Exercise brief | Whenever a line in the records below holds the string "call", copy it out.

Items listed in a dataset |
※

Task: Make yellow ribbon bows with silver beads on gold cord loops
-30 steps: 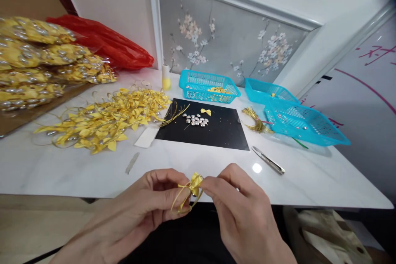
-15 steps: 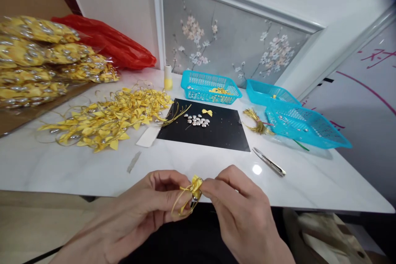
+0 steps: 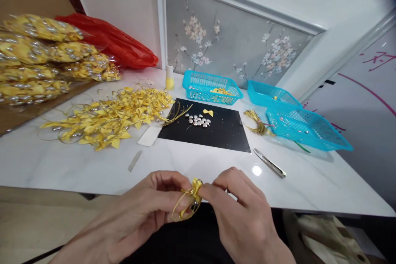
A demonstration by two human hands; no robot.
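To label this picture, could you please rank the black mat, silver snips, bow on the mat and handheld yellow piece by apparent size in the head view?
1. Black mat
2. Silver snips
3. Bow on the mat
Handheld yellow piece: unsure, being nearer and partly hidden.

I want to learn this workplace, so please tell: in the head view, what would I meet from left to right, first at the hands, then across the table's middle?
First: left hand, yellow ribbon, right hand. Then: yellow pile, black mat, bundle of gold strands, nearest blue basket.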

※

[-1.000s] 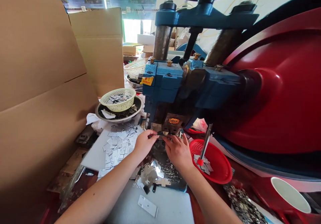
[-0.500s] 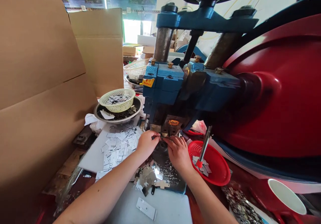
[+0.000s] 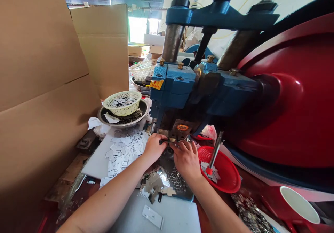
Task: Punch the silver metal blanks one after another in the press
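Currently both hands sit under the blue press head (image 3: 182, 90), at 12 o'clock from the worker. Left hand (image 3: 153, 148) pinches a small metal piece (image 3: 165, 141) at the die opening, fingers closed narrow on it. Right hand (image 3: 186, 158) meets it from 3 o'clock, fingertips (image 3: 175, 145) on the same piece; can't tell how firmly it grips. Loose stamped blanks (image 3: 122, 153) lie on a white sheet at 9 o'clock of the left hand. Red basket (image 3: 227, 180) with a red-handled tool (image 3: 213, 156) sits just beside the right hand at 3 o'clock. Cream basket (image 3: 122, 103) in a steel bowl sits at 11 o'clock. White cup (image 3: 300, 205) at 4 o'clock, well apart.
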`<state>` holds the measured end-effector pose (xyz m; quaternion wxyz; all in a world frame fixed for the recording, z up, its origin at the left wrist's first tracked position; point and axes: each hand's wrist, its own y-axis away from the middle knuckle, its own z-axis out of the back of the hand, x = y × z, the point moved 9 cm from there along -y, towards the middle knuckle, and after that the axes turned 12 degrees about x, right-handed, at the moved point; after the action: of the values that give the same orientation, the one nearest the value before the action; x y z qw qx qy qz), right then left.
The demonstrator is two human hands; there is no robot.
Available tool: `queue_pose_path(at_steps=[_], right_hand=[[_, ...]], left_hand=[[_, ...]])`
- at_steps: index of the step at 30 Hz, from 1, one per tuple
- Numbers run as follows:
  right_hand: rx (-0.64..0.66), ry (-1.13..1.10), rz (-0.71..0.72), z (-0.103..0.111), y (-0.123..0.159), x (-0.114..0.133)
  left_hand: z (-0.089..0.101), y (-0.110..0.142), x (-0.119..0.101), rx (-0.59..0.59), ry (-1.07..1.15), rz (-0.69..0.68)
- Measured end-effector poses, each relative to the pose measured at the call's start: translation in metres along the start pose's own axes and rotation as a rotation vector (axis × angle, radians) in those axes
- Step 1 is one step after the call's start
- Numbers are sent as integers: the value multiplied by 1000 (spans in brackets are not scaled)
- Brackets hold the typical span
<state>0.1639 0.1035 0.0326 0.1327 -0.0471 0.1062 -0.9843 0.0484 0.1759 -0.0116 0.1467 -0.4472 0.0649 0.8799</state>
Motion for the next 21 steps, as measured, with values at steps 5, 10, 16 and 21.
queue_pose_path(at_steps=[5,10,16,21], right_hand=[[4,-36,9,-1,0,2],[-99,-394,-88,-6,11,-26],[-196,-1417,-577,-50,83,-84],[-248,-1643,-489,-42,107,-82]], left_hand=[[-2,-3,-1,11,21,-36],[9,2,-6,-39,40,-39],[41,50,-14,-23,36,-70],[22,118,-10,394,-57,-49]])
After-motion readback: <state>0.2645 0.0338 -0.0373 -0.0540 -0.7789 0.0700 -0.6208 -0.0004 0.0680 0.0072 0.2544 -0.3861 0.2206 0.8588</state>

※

Answer for this exercise |
- Measured end-effector poses, each relative to the pose measured at the call's start: translation in metres along the start pose's own axes and rotation as a rotation vector (axis × angle, radians) in those axes
- Step 1 is one step after the call's start

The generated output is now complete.